In recent months, a group of researchers from the Netherlands has been working on a large multidisciplinary survey on scientific integrity at Dutch universities and research institutions: more than 40,000 researchers were invited to complete an online questionnaire on topics such as questionable practices and misconduct. The results, however, fell far short of initial ambitions, with only 15% of targeted participants having responded by the December 7 deadline.

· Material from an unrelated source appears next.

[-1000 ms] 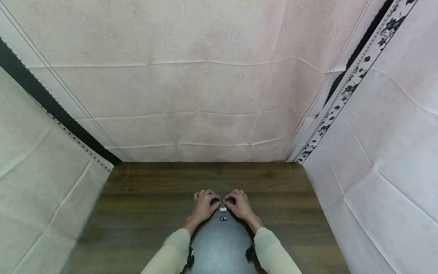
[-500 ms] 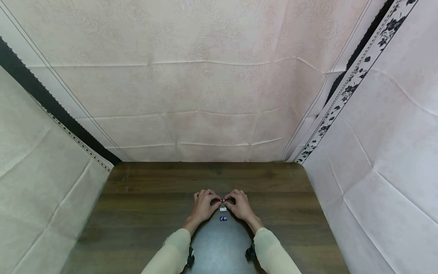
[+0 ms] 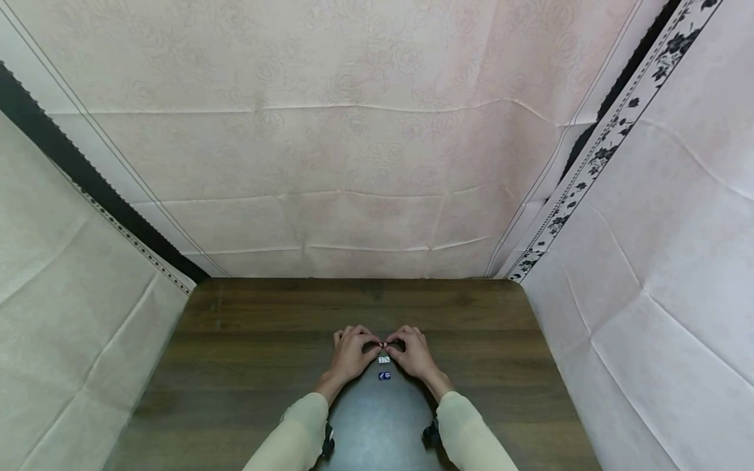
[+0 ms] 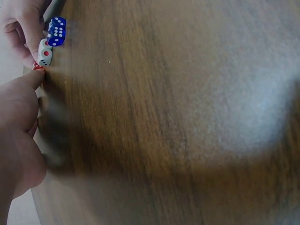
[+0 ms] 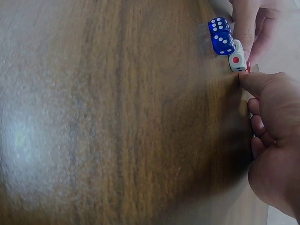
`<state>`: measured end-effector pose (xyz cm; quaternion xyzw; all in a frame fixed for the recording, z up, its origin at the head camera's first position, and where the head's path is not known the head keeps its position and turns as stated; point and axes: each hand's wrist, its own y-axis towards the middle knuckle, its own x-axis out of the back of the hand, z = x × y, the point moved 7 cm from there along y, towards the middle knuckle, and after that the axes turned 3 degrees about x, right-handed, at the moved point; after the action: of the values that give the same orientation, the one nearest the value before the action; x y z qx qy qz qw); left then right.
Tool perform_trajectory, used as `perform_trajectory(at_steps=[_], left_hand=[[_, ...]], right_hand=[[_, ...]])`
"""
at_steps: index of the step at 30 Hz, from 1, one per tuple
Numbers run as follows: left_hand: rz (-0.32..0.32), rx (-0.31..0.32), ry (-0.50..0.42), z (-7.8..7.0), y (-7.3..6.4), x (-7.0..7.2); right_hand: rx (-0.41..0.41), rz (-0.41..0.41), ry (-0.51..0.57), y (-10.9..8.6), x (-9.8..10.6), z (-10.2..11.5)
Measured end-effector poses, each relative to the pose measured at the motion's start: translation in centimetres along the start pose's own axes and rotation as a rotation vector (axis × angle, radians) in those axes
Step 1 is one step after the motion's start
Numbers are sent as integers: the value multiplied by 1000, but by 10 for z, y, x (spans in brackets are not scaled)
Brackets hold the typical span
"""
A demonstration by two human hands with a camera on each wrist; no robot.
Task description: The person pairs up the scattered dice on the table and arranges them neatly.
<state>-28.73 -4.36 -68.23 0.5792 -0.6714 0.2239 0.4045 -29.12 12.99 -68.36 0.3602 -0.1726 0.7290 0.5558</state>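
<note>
In the head view, my left hand (image 3: 351, 351) and right hand (image 3: 415, 354) meet from both sides at small red dice (image 3: 384, 345). Thumb and forefinger of each hand pinch them, and the fingertips cover most of their surface. Nearer to me lies a pair of white dice (image 3: 384, 360), side by side. Closer still sits a pair of blue dice (image 3: 385, 376), also touching. The left wrist view shows the blue dice (image 4: 56, 32), the white dice (image 4: 45, 54) and a sliver of red dice (image 4: 37, 66). In the right wrist view, white dice (image 5: 237, 61) partly stand behind blue dice (image 5: 221, 37).
A brown wood-grain table (image 3: 265, 366) spreads under both hands, with a glossy reflection between the forearms. Pale patterned cloth (image 3: 365, 163) hangs behind its far edge, and more cloth hangs along both sides. Dark devices (image 3: 432, 434) sit at the wrists.
</note>
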Motion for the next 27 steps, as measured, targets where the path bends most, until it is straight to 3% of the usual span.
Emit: perform_trajectory(at_steps=[19,27], left_hand=[[-26,-27,-30,1,-1,-1],[-36,-38,-3,1,-1,0]], right_hand=[[-10,3,-4,0,-1,-1],[-6,2,-10,0,-1,-1]])
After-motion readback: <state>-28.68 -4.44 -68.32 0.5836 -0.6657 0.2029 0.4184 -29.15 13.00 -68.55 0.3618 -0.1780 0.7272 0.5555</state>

Of 15 universities invited to collaborate in the study, only five agreed. Lex Bouter of Vrije Universiteit Amsterdam founded the initiative, and assured university leaders that the survey would not be used to rank misbehavior, but there were still concerns about the excessive emphasis on issues related to misconduct. “I thought it was biased,” Henk Kummeling, president of Utrecht University—one of the institutions that declined to participate—told the journal Science. “If you only ask for questionable research practices, you already know what you will get out of the survey.”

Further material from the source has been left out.